TASK TO CARRY OUT
An exact transcription of every record below is required, with the pictures left out.

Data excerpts

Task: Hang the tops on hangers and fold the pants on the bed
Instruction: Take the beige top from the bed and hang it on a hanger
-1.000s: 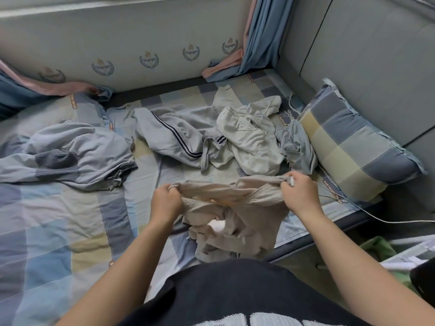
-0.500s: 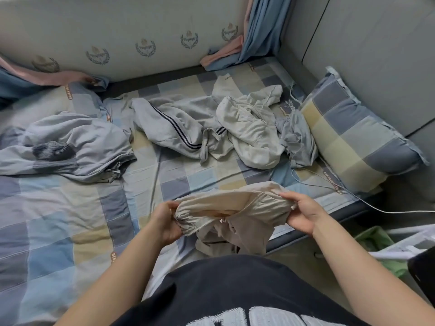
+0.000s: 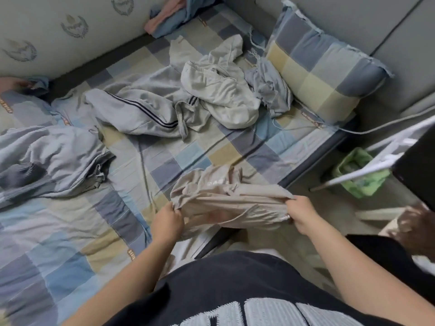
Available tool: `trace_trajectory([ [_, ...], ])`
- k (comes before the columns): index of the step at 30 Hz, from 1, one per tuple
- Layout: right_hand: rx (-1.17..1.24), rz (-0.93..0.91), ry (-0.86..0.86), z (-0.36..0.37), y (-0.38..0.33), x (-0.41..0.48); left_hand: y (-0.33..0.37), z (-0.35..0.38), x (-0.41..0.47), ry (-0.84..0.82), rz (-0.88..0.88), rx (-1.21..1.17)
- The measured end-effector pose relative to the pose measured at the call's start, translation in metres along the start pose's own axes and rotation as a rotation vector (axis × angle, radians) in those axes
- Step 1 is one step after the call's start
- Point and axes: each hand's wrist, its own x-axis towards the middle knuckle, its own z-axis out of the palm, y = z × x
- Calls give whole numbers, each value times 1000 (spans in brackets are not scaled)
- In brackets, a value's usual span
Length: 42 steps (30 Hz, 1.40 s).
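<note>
1. The beige garment (image 3: pixel 226 198) stretches crosswise over the near edge of the bed (image 3: pixel 70 231) — long axis left to right.
2. The left hand (image 3: pixel 167 222) and right hand (image 3: pixel 302 214) each grip one end, fingers curled into the cloth.
3. Earlier it sagged bunched; now it is pulled tauter.

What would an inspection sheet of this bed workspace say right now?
Surface: bed, checked and creased.
Job's things: beige garment stretched between both hands over the near edge; striped grey pants, cream garment, blue-grey garment and small grey garment lie crumpled on the bed.
Clutter: checked pillow at the right end.
Hands: left hand and right hand each grip an end of the beige garment.
Cables: white cable trails from beside the pillow off the bed.
Surroundings: green bin and white rods right of the bed; curtain at the far corner.
</note>
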Motion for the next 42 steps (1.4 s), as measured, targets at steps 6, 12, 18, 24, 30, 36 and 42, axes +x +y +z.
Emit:
trace_trajectory([
  [6,725,10,-7,29,8,-86,-13,-39,5,-107,-1,-461],
  [12,609,-195,37,33,22,-205,1,-86,-14,-410,180,-539],
  [18,-159,-322,210,-9,54,-326,40,-119,-68,-519,933,90],
  [24,-623,-167,577,-36,125,-387,81,-85,-155,-267,1182,453],
  [30,-598,28,859,-90,208,-452,122,-33,-265,-315,1378,338],
  [36,47,-137,932,-170,282,-536,175,13,-397,-708,1445,-2],
  [42,238,-230,1054,-263,341,-606,221,51,-542,-914,1575,-128],
])
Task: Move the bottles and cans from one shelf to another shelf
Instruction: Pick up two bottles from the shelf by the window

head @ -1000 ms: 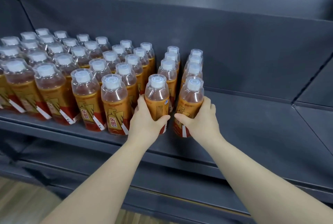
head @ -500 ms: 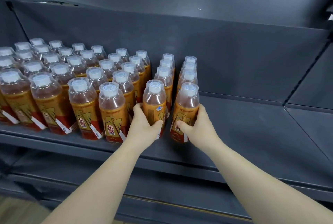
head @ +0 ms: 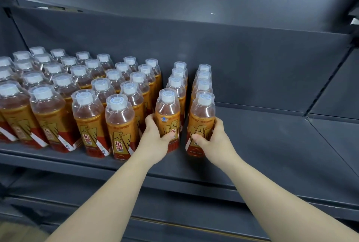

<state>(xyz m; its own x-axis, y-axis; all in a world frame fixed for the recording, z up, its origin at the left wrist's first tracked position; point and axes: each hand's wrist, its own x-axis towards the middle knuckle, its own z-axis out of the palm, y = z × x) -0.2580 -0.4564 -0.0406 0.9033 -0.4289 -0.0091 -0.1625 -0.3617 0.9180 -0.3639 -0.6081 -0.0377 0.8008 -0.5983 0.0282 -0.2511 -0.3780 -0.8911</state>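
As the 2 front bottles are standing on the grey shelf (head: 272, 144) at frame centre, the left hand (head: 155, 141) is gripping the left bottle (head: 167, 109) and the right hand (head: 216, 141) is gripping the right bottle (head: 203, 112). Arriving or leaving, I cannot tell; the next move is calling for keeping both upright beside their rows.

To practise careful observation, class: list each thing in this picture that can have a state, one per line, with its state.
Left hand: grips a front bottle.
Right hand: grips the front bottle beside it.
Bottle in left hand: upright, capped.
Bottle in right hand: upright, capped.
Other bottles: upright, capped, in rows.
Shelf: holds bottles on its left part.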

ANSWER TO THIS TASK
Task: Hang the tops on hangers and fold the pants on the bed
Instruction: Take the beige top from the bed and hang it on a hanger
-1.000s: 
-0.500s: 
+0.000s: 
Available tool: `trace_trajectory([ [_, ...], ])`
- k (comes before the columns): index of the step at 30 Hz, from 1, one per tuple
- Layout: right_hand: rx (-1.17..1.24), rz (-0.93..0.91), ry (-0.86..0.86), z (-0.36..0.37), y (-0.38..0.33), x (-0.41..0.48); left_hand: y (-0.33..0.37), z (-0.35..0.38), x (-0.41..0.47), ry (-0.84..0.82), rz (-0.88..0.88), rx (-1.21..1.17)
- The measured end-effector pose relative to the pose measured at the call's start, translation in metres along the start pose's own axes and rotation as a rotation vector (axis × angle, radians) in those axes
- Step 1 is one step after the call's start
- Point and axes: each hand's wrist, its own x-axis towards the middle knuckle, its own z-axis out of the palm, y = z × x
- Calls give whole numbers, each value times 1000 (spans in brackets are not scaled)
- In brackets, a value's usual span
Length: 42 steps (30 Hz, 1.40 s).
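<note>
1. The beige garment (image 3: pixel 226 198) stretches crosswise over the near edge of the bed (image 3: pixel 70 231) — long axis left to right.
2. The left hand (image 3: pixel 167 222) and right hand (image 3: pixel 302 214) each grip one end, fingers curled into the cloth.
3. Earlier it sagged bunched; now it is pulled tauter.

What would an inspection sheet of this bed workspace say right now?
Surface: bed, checked and creased.
Job's things: beige garment stretched between both hands over the near edge; striped grey pants, cream garment, blue-grey garment and small grey garment lie crumpled on the bed.
Clutter: checked pillow at the right end.
Hands: left hand and right hand each grip an end of the beige garment.
Cables: white cable trails from beside the pillow off the bed.
Surroundings: green bin and white rods right of the bed; curtain at the far corner.
</note>
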Motion for the next 42 steps (1.4 s), as measured, targets at steps 6, 12, 18, 24, 30, 36 and 42, axes +x +y +z.
Emit:
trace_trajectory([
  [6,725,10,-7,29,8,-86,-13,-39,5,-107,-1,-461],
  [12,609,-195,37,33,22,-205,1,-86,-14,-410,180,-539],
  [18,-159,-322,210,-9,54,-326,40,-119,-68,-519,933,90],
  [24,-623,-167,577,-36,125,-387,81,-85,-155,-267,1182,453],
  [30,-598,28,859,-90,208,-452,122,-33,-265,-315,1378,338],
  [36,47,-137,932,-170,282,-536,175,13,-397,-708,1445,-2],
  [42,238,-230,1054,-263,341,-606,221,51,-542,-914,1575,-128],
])
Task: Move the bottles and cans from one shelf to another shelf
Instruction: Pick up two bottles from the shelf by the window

head @ -1000 ms: 
head @ -500 ms: 
head @ +0 ms: 

<state>(xyz m; its own x-axis, y-axis; all in a world frame fixed for the recording, z up, its origin at the left wrist's first tracked position; point and axes: each hand's wrist, its own x-axis towards the middle knuckle, its own z-axis out of the palm, y = z × x) -0.2580 -0.4564 -0.0406 0.9033 -0.4289 -0.0091 -0.1625 -0.3617 0.9180 -0.3639 -0.6081 -0.0377 0.8008 -0.5983 0.0282 -0.2511 -0.3780 -0.8911</state>
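As the 2 front bottles are standing on the grey shelf (head: 272, 144) at frame centre, the left hand (head: 155, 141) is gripping the left bottle (head: 167, 109) and the right hand (head: 216, 141) is gripping the right bottle (head: 203, 112). Arriving or leaving, I cannot tell; the next move is calling for keeping both upright beside their rows.

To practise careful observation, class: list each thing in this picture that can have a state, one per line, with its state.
Left hand: grips a front bottle.
Right hand: grips the front bottle beside it.
Bottle in left hand: upright, capped.
Bottle in right hand: upright, capped.
Other bottles: upright, capped, in rows.
Shelf: holds bottles on its left part.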

The answer has been fully written out.